Parait que c'est le printemps! le ciel étend toujours son linge blanc mal lavé, les arbres de la place sont toujours déplumés, la pluie rince à grands jets glacés les trottoirs. C'est le printemps, le calendrier le dit!
Y'a quand même deux indices :
Les oiseaux de ville brodent un nid dans le sapin. Le sapin ? c'est l'arbre de Noël sur notre étroit balcon. On n'a pas eu le courage de le descendre.Il est roux et ces idiots d'oiseaux se croient à la campagne. Ils pépient à tout va, conchient la balustrade et s'activent.
L'autre indice, c'est Barbapou. Le esdéef, le clodo quoi.
Je l'ai vu toute l'année. En partant dans les matins obscurcis, je posais contre lui endormi une pièce et une clope. Son chien ouvrait un oeil et battait mollement la queue. Après le travail, au début de l'après-midi, je le croisais encore.

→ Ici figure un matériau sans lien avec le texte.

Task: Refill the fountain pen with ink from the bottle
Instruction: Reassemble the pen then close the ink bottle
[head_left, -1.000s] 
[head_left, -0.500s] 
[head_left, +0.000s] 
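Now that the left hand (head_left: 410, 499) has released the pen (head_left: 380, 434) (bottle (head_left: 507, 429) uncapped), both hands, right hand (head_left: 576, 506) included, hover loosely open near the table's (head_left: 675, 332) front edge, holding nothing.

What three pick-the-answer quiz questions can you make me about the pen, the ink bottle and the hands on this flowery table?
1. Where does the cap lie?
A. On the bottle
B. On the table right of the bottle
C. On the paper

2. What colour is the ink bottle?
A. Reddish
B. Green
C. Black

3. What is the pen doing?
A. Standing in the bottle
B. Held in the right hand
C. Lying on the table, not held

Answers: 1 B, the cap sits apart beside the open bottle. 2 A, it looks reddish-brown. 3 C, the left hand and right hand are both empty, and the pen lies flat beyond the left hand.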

Il m'amuse Barbapou, il a deux tatouages en accent circonflexe au-dessus des sourcils. Il me salue d'une inclinaison de tête et je lui souris.Ainsi jour après jour. Quand l'hiver arrive, j'ai peur pour lui. La banque ferme son sas cette année. L'Homme mon compagnon calfeutre le vent-coulis de l'oeil de boeuf de notre galetas. Un galetas, chez nous, c'est le nom qu'on donne aux chambres de bonnes. C'est un terme qui suinte la pauvreté.
Un matin, j'ose parler à Barbapou. Je lui donne la clef. Chut.. ne faites aucun bruit, la bonne bourgeoisie aime l'ordre.
Nous sommes partis sous le soleil indien une grande partie de notre interminable hiver français.
Je n'ai jamais vu Barbapou dans les escaliers. Il a passé l'hiver là haut sous les toits. Je le sais. Parfois j'ai senti son passage dans le hall, les effuves écoeurants de son corps sale, de ses vêtements raides de crasse, du pelage mouillé de son chien..
Il m'a rendu la clef hier. C'est le printemps il m'a dit. Je crois bien qu'il voulait m'étreindre. J'ai eu peur, il sent si mauvais. Alors, j'ai pleuré. Un peu.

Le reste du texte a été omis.